▶ _Brief_
If a line below contains the string "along", return that line.

▶ _Provided records_
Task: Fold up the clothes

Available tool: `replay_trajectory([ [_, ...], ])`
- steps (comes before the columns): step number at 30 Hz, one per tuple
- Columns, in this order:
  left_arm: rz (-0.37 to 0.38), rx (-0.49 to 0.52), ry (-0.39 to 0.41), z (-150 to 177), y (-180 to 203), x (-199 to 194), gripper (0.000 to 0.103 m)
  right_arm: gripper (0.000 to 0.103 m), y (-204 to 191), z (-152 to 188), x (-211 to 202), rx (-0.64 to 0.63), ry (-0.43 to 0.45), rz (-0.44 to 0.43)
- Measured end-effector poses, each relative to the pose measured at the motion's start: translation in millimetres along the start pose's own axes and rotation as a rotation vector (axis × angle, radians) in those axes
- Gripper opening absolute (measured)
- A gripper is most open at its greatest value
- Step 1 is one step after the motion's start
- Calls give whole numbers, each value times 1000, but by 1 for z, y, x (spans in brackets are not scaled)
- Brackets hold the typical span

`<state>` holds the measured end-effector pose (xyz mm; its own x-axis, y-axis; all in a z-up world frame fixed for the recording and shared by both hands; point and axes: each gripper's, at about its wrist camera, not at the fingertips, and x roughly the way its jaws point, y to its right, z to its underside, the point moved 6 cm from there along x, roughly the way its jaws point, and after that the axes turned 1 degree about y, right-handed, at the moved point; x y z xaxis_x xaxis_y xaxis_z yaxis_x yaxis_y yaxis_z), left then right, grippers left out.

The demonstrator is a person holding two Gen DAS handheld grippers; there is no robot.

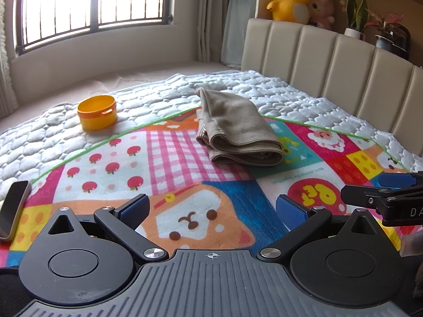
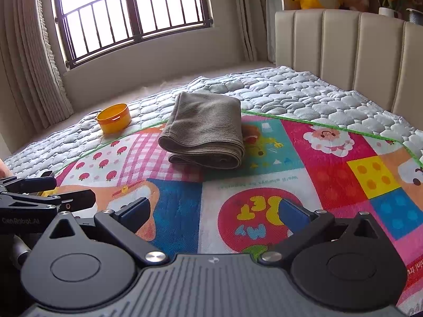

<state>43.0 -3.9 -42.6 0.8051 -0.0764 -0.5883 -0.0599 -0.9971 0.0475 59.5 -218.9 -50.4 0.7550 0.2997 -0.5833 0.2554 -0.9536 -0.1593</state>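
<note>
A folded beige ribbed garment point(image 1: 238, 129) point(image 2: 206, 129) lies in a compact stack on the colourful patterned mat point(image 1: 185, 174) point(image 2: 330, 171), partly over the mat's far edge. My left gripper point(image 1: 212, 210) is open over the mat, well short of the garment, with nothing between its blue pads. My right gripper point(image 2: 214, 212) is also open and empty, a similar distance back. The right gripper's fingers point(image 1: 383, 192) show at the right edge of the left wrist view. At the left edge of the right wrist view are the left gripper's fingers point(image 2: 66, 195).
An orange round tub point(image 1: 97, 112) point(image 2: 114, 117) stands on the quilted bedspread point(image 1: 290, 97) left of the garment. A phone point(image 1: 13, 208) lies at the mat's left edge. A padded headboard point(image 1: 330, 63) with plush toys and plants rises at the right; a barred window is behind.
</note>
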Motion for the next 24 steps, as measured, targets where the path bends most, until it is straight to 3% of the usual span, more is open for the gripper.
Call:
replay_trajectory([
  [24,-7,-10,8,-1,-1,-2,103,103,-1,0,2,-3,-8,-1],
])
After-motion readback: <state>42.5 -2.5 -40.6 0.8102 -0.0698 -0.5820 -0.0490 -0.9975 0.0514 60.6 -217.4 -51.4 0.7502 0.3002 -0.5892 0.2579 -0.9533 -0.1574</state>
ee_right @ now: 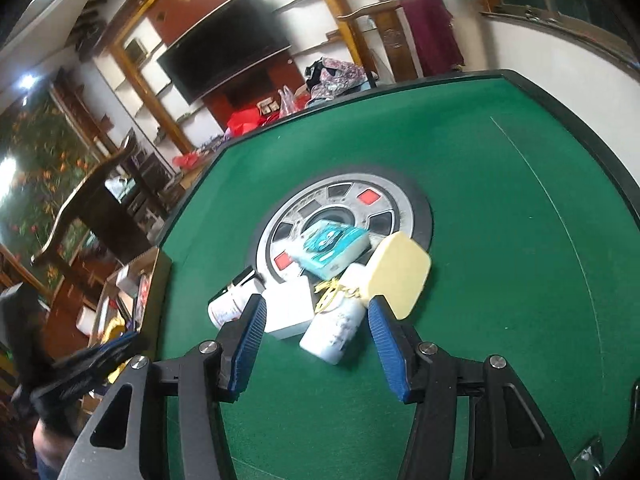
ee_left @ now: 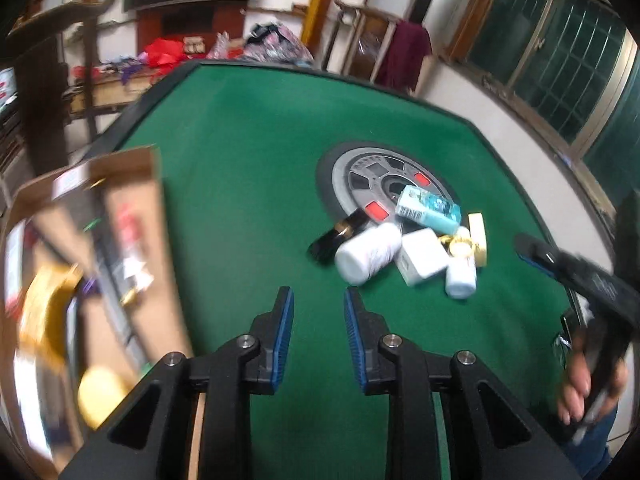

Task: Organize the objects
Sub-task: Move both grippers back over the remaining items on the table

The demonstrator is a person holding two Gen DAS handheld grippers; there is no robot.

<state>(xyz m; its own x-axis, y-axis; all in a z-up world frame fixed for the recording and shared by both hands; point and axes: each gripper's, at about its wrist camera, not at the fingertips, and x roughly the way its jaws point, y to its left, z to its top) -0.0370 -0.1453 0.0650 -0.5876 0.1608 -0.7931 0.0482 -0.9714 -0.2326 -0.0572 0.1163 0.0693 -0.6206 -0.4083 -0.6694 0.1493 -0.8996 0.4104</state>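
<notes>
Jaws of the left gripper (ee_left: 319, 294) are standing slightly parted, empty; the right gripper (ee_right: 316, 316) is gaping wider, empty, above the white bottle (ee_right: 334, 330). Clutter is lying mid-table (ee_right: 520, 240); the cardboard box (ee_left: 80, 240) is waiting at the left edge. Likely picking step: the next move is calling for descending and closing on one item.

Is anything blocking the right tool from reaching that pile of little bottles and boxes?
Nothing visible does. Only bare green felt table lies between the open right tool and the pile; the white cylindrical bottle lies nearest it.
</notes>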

▶ _Reply_
- Measured end-effector poses, each relative to the pose measured at the motion's start: translation in millimetres along the start pose's own axes and rotation as a rotation vector (axis × angle, radians) in those axes
`<state>` holds the measured end-effector pose (xyz mm; its own x-axis, y-axis; all in a z-up world frame fixed for the recording and shared by both hands; point and axes: each gripper's, at about its wrist camera, not at the fingertips, and x roughly the way its jaws point, y to its right, z to its underside, the point moved 6 cm from there along x, roughly the way its jaws point, and after that the axes turned 1 degree about y, right-handed, at the moved point; x y z xaxis_x xaxis_y xaxis_z yaxis_x yaxis_y yaxis_z), left then right, grippers left out.

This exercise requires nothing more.